* _WHAT TO DO_
Below are some entries. Copy each line that holds the string "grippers".

Extracted records
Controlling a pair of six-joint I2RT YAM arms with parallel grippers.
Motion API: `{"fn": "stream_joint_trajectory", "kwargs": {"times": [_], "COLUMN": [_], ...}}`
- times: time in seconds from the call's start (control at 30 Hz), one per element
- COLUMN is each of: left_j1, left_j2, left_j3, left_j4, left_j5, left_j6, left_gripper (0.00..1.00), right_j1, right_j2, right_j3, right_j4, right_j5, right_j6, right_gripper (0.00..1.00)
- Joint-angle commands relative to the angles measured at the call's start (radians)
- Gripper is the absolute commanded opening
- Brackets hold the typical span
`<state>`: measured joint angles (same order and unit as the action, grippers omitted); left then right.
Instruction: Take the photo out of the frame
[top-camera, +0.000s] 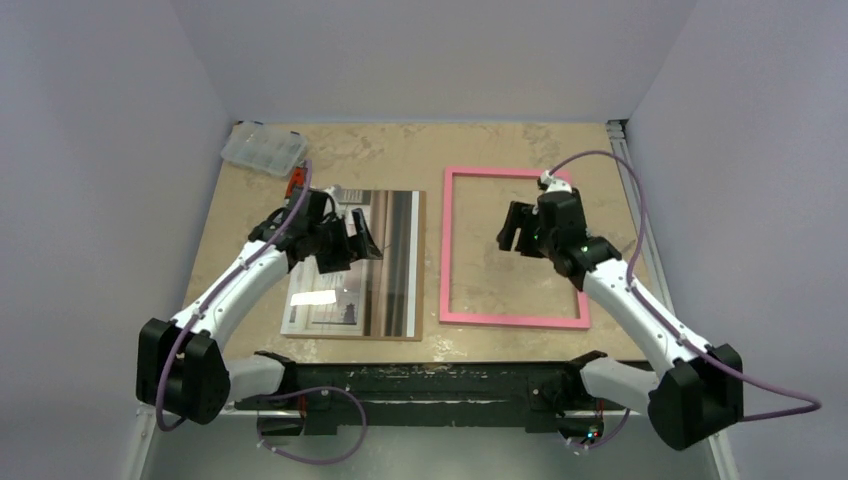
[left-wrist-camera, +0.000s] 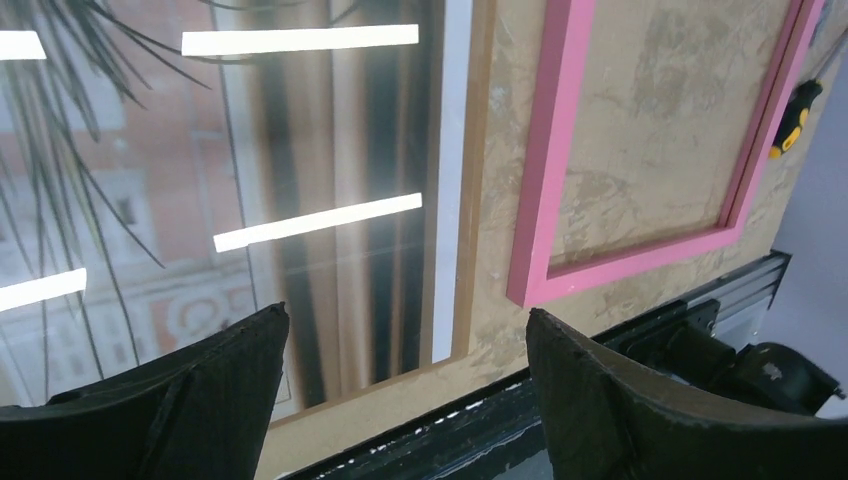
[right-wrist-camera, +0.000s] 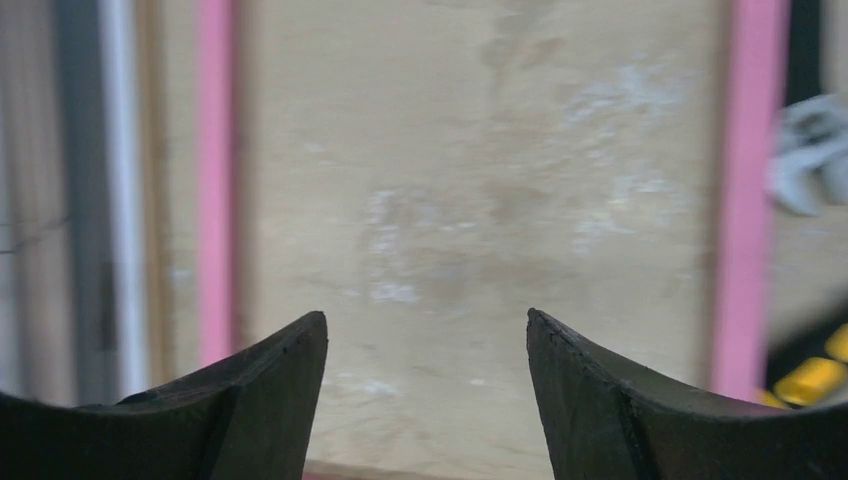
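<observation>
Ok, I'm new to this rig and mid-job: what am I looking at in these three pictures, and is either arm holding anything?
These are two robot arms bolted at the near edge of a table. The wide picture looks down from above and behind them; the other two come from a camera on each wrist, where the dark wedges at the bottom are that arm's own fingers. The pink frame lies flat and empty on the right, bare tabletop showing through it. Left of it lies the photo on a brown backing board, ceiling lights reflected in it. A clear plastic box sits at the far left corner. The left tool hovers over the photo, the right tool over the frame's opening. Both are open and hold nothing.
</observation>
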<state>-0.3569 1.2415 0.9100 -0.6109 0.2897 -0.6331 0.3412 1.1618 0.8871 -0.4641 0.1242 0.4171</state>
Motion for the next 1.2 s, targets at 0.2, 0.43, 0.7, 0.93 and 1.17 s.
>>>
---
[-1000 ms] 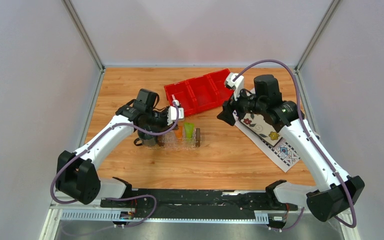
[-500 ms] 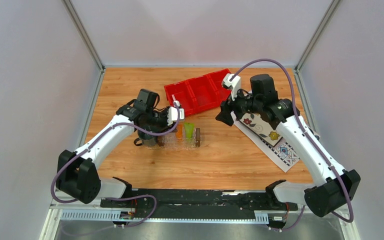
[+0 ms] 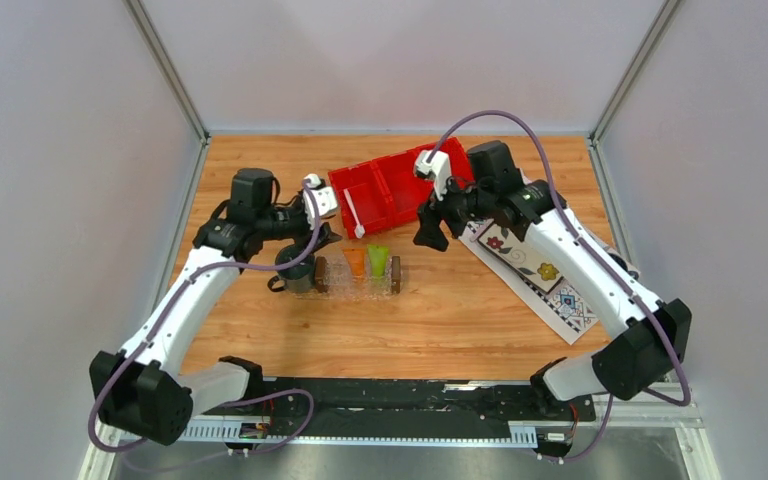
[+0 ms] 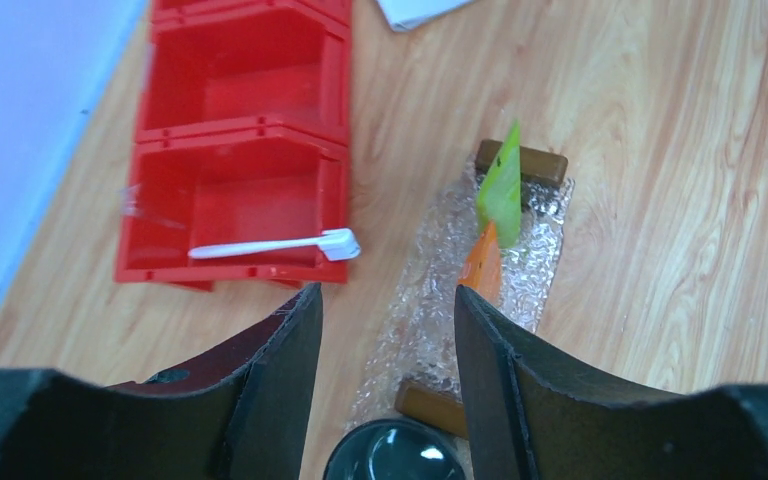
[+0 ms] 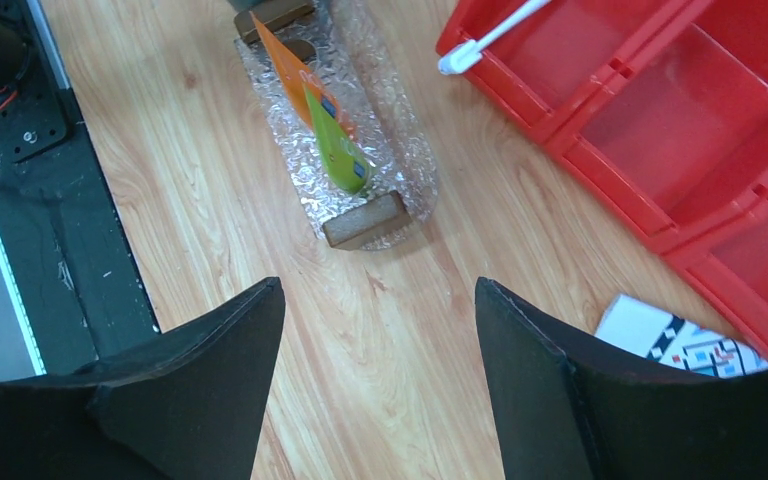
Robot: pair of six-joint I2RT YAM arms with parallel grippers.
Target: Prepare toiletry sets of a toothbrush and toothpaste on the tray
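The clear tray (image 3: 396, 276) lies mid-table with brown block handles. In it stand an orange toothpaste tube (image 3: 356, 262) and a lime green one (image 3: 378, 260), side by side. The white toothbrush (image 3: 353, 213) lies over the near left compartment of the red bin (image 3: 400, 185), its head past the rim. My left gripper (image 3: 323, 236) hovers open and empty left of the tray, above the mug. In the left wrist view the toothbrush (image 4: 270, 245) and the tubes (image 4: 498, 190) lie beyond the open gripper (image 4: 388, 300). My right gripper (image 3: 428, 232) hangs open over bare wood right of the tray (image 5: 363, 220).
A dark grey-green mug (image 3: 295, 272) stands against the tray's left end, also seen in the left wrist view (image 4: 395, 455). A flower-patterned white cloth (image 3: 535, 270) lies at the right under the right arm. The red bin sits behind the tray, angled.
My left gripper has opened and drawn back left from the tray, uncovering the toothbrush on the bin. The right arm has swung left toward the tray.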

* _PROBLEM SOLUTION_
Controlling a pair of six-joint I2RT YAM arms with parallel grippers.
`<state>`: measured joint angles (same order and unit as the action, grippers omitted); left then right.
Robot: pair of six-joint I2RT YAM arms with parallel grippers.

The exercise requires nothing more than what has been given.